As MIT Technology Review put it, “generating an image using a powerful AI model takes as much energy as fully charging your smartphone.” That figure came from a single study and describes one particularly heavy model, not image generation in general but a striking comparison is it.

The study behind the number

The figure traces to a paper called “Power Hungry Processing: Watts Driving the Cost of AI Deployment?”, posted online in November 2023 by Sasha Luccioni and Yacine Jernite of Hugging Face and Emma Strubell of Carnegie Mellon University. Many energy studies measure the one-off cost of training a model. This team measured something different: the cost of using a model afterwards, the part that repeats every time someone types a prompt.

The scope was broad. The researchers tested 88 models across 30 datasets and 10 tasks. Image generation topped the table by a wide margin. In the authors’ own summary, they wrote: “We found that Stable Diffusion XL uses nearly 1 phone charge worth of energy per generation.” That one model, the least efficient they tested, is where the smartphone headline comes from.

When MIT Technology Review reported the finding, the paper had not yet been peer reviewed, and the smartphone figure describes Stable Diffusion XL. Read it as one careful measurement of a heavy model, not a universal rule about every image tool.

Why a single image costs so much

The reason a picture costs more than a paragraph comes down to how each task works. Text generation builds an answer one piece at a time. Image generation starts from random visual noise and cleans it up over many passes until a clear picture appears. Every pass runs the full model, and that repeated clean-up is where the energy goes.

The contrast in the study is stark. Making a thousand text answers used only about 16 per cent of a smartphone charge, against nearly a full charge for a single image from the heaviest model. The study also found that a large all-purpose model can use about 30 times more energy than a smaller, single-purpose model doing the same simple sorting task.

The smartphone figure is not fixed. It depends on the model, the resolution, and the hardware.

Scale changes the arithmetic

Any single image uses very little energy. The concern the study raises is what happens when you multiply it. Making a thousand images with Stable Diffusion XL produced about the same carbon as driving 4.1 miles in a petrol car. A single image barely registers; the arithmetic only bites at scale.

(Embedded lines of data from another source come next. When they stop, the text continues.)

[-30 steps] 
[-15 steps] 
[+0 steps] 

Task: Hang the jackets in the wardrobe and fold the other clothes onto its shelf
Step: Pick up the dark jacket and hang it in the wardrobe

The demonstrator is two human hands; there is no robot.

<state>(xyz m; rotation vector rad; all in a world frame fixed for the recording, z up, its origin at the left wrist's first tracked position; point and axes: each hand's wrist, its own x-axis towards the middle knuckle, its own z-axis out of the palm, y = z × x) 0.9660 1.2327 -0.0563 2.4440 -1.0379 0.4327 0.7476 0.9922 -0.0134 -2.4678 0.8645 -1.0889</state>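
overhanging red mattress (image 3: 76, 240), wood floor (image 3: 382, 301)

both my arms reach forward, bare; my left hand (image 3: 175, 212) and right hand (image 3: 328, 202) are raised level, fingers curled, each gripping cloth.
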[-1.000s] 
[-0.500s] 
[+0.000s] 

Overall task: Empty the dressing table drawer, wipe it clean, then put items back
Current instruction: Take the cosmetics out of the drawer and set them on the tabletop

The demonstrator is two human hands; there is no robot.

The paper also found that use at scale can rival the cost of building the model in the first place. For one family of models, the authors estimated it would take between 200 and 500 million uses to match the energy spent on training.

Images may only be today’s ceiling. A later analysis noted that a high-quality five-second AI video can use roughly 700 times the energy of a high-quality image, which makes the per-image figure look more like a floor than a ceiling.

Jesse Dodge, a research scientist at the Allen Institute for AI who was not part of the study, told MIT Technology Review that the results show “this idea that the new wave of AI systems are much more carbon intensive” than what existed even a few years ago.

What the researchers say should change

The study’s practical point is about disclosure. Someone choosing one image tool over another has no way to compare energy costs, because most companies do not publish them. As Luccioni put it, “Every time you use an AI to generate an image, you don’t know how much energy that’s using.” Energy can be estimated for open models but remains largely opaque for closed commercial ones.

Hugging Face has since built an AI Energy Score that rates models on efficiency, meant to sit alongside the accuracy scores the field already watches. Her argument is for pressure and rules rather than guesswork. As one example, she suggests that “if your model is being used by, say, 10 million users a day or more, it has to have an energy score of B+ or higher.”

Whether efficiency reporting becomes as routine as the accuracy scores every model already advertises, or stays optional while daily generation counts keep climbing, remains unsettled.